#### [Activity]
If a record holds a picture, leave the picture out, but write out everything else exactly.

#### [Entries supplied]
* * * * * * * * *

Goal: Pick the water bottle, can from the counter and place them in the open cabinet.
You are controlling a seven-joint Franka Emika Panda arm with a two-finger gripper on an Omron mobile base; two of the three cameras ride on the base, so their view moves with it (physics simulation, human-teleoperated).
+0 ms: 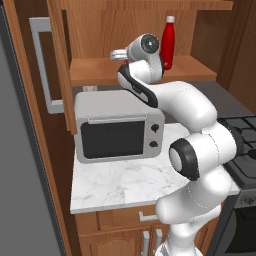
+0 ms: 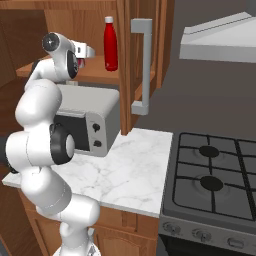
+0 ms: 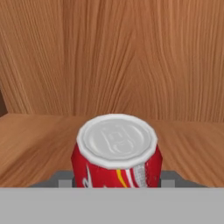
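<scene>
The claw (image 3: pixel 116 181) pinches the can (image 3: pixel 116 153) from both sides, upright, just above the wooden shelf (image 3: pixel 35 144) of the cabinet (image 1: pixel 105 22), with the wood back wall close behind it. The bottle (image 1: pixel 168 42) stands upright on the same shelf, right of the arm's wrist in the left base view, and the cabinet door (image 2: pixel 145 60) with its grey bar handle (image 2: pixel 144 67) stands swung open. Below the shelf a grey microwave (image 1: pixel 117 130) sits on the marble surface (image 1: pixel 125 185), and a black stove (image 2: pixel 215 180) lies to its right.
</scene>
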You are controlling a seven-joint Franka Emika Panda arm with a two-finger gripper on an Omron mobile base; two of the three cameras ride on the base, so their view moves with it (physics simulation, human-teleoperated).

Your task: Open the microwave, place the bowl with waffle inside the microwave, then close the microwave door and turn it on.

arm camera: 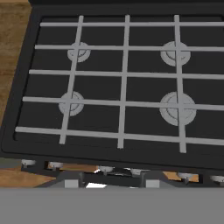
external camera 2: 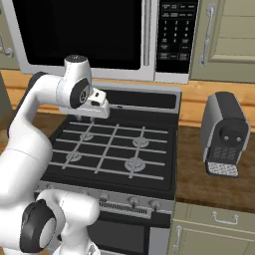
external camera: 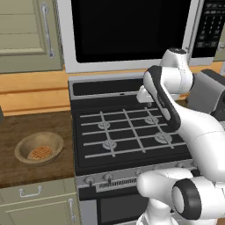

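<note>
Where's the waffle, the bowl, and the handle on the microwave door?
waffle (external camera: 40,152), left base view, middle of its gridded top.
bowl (external camera: 25,144), left base view, bare inner wall left of the waffle.
microwave door handle (external camera 2: 147,33), right base view, midway along the vertical silver bar.

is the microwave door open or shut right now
Shut: the microwave door sits flush in its silver frame, black glass facing out, in both base views; the bowl waits on the counter.

Glossy white rounded arm segments, seemingly black joint rings
</note>
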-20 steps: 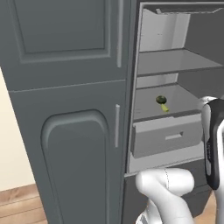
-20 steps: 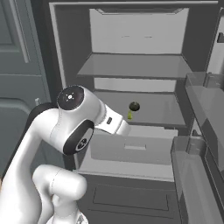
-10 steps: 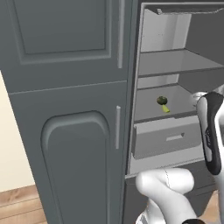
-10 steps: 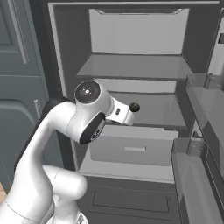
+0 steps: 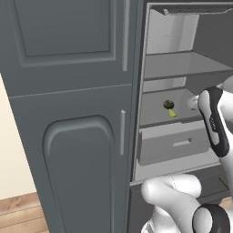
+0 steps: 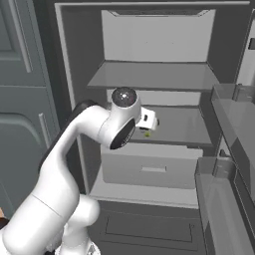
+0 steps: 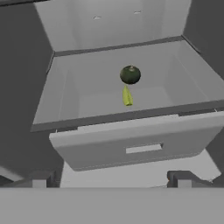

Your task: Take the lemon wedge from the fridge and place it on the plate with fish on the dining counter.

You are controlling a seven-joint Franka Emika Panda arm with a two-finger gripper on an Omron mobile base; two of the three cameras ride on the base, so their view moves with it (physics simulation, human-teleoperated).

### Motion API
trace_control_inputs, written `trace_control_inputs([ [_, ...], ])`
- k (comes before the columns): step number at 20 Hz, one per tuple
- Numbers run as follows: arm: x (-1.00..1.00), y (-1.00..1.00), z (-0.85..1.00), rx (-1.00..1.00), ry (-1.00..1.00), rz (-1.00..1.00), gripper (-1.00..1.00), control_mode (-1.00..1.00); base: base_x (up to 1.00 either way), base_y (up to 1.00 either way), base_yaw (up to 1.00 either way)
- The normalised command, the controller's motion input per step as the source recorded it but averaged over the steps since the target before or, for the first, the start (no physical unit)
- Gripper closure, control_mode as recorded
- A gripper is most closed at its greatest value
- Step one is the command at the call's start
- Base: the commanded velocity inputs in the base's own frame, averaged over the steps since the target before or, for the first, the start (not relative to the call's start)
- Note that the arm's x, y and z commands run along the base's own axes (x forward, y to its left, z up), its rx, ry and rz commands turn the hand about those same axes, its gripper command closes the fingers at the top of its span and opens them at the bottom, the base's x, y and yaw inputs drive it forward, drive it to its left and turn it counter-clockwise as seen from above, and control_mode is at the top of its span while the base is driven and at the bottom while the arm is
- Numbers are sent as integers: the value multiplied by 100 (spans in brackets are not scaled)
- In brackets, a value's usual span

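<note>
The fridge (image 6: 155,75) stands open. On its middle shelf lies the lemon wedge (image 7: 127,96) (image 5: 172,113) (image 6: 147,133), a tiny yellow sliver just in front of a small dark green round lump (image 7: 130,75) (image 5: 168,104). My gripper (image 7: 111,181) is open with nothing between its fingertips (image 7: 183,178). It hangs in front of the shelf, above the pulled-out drawer (image 7: 135,146), and points at the wedge from a short way off. The plate with fish and the dining counter are out of view.
A panelled dark grey cabinet (image 5: 68,136) stands left of the fridge. The open fridge door with its bins (image 6: 234,164) juts out on the right. A bare upper shelf (image 5: 182,66) sits above the wedge's shelf.
The arm has reached up and forward into the fridge opening, bringing the hand closer to the shelf with the wedge. The jaws stayed open.
</note>
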Motion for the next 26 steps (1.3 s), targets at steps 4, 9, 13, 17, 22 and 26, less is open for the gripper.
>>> trace_control_inputs([
  [4, 28, 0, -19, -3, 10, 0, -100, -100, 0, 0, 0],
  [9, 44, 0, -54, -1, 0, 0, -100, -100, 0, 0, 0],
  [13, 26, 0, -75, -1, -9, 0, -100, -100, 0, 0, 0],
  [17, 29, 0, -36, 0, -18, 0, -100, -100, 0, 0, 0],
  [22, 6, 0, 0, 0, -1, 0, -100, -100, 0, 0, 0],
  [26, 3, 0, 0, 0, 1, 0, -100, -100, 0, 0, 0],
])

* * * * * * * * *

#### [Problem solution]
Goal: Pick the water bottle, can from the counter and place them in the open cabinet.
You are controlling a seven-joint Franka Emika Panda arm with a two-finger gripper on an Omron mobile base; two of the three cameras ride on the base, so their view moves with it (physics simulation, human-teleoperated).
+0 ms: 
+0 ms: 
+0 ms: 
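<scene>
The claw (image 3: pixel 116 181) pinches the can (image 3: pixel 116 153) from both sides, upright, just above the wooden shelf (image 3: pixel 35 144) of the cabinet (image 1: pixel 105 22), with the wood back wall close behind it. The bottle (image 1: pixel 168 42) stands upright on the same shelf, right of the arm's wrist in the left base view, and the cabinet door (image 2: pixel 145 60) with its grey bar handle (image 2: pixel 144 67) stands swung open. Below the shelf a grey microwave (image 1: pixel 117 130) sits on the marble surface (image 1: pixel 125 185), and a black stove (image 2: pixel 215 180) lies to its right.
</scene>
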You are controlling a seven-joint Franka Emika Panda arm with a two-finger gripper on an Omron mobile base; two of the three cameras ride on the base, so their view moves with it (physics simulation, human-teleoperated).

Your task: Open the microwave, place the bowl with waffle inside the microwave, then close the microwave door and turn it on.

arm camera: 
external camera 2: 
external camera: 

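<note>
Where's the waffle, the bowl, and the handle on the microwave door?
waffle (external camera: 40,152), left base view, middle of its gridded top.
bowl (external camera: 25,144), left base view, bare inner wall left of the waffle.
microwave door handle (external camera 2: 147,33), right base view, midway along the vertical silver bar.

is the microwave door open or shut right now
Shut: the microwave door sits flush in its silver frame, black glass facing out, in both base views; the bowl waits on the counter.

Glossy white rounded arm segments, seemingly black joint rings
</note>
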-20 steps: 
-20 steps: 
-10 steps: 
-10 steps: 
+0 steps: 
+0 steps: 
+0 steps: 

Your task: Take the lemon wedge from the fridge and place it on the plate with fish on the dining counter.

You are controlling a seven-joint Franka Emika Panda arm with a two-finger gripper on an Omron mobile base; two of the three cameras ride on the base, so their view moves with it (physics simulation, human-teleoperated).

### Motion API
trace_control_inputs, written `trace_control_inputs([ [_, ...], ])`
- k (comes before the columns): step number at 20 Hz, one per tuple
- Numbers run as follows: arm: x (-1.00..1.00), y (-1.00..1.00), z (-0.85..1.00), rx (-1.00..1.00), ry (-1.00..1.00), rz (-1.00..1.00), gripper (-1.00..1.00), control_mode (-1.00..1.00); base: base_x (up to 1.00 either way), base_y (up to 1.00 either way), base_yaw (up to 1.00 either way)
- The normalised command, the controller's motion input per step as the source recorded it but averaged over the steps since the target before or, for the first, the start (no physical unit)
- Gripper closure, control_mode as recorded
- A gripper is most closed at its greatest value
- Step one is the command at the call's start
- Base: the commanded velocity inputs in the base's own frame, averaged over the steps since the target before or, for the first, the start (not relative to the call's start)
- Note that the arm's x, y and z commands run along the base's own axes (x forward, y to its left, z up), its rx, ry and rz commands turn the hand about those same axes, its gripper command closes the fingers at the top of its span and opens them at the bottom, the base's x, y and yaw inputs drive it forward, drive it to its left and turn it counter-clockwise as seen from above, and control_mode is at the top of its span while the base is driven and at the bottom while the arm is
- Numbers are sent as integers: the value multiplied by 100 (spans in brackets are not scaled)
- In brackets, a value's usual span

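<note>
The fridge (image 6: 155,75) stands open. On its middle shelf lies the lemon wedge (image 7: 127,96) (image 5: 172,113) (image 6: 147,133), a tiny yellow sliver just in front of a small dark green round lump (image 7: 130,75) (image 5: 168,104). My gripper (image 7: 111,181) is open with nothing between its fingertips (image 7: 183,178). It hangs in front of the shelf, above the pulled-out drawer (image 7: 135,146), and points at the wedge from a short way off. The plate with fish and the dining counter are out of view.
A panelled dark grey cabinet (image 5: 68,136) stands left of the fridge. The open fridge door with its bins (image 6: 234,164) juts out on the right. A bare upper shelf (image 5: 182,66) sits above the wedge's shelf.
The arm has reached up and forward into the fridge opening, bringing the hand closer to the shelf with the wedge. The jaws stayed open.
</note>
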Motion for the next 26 steps (1.3 s), targets at steps 4, 9, 13, 17, 22 and 26, less is open for the gripper.
>>> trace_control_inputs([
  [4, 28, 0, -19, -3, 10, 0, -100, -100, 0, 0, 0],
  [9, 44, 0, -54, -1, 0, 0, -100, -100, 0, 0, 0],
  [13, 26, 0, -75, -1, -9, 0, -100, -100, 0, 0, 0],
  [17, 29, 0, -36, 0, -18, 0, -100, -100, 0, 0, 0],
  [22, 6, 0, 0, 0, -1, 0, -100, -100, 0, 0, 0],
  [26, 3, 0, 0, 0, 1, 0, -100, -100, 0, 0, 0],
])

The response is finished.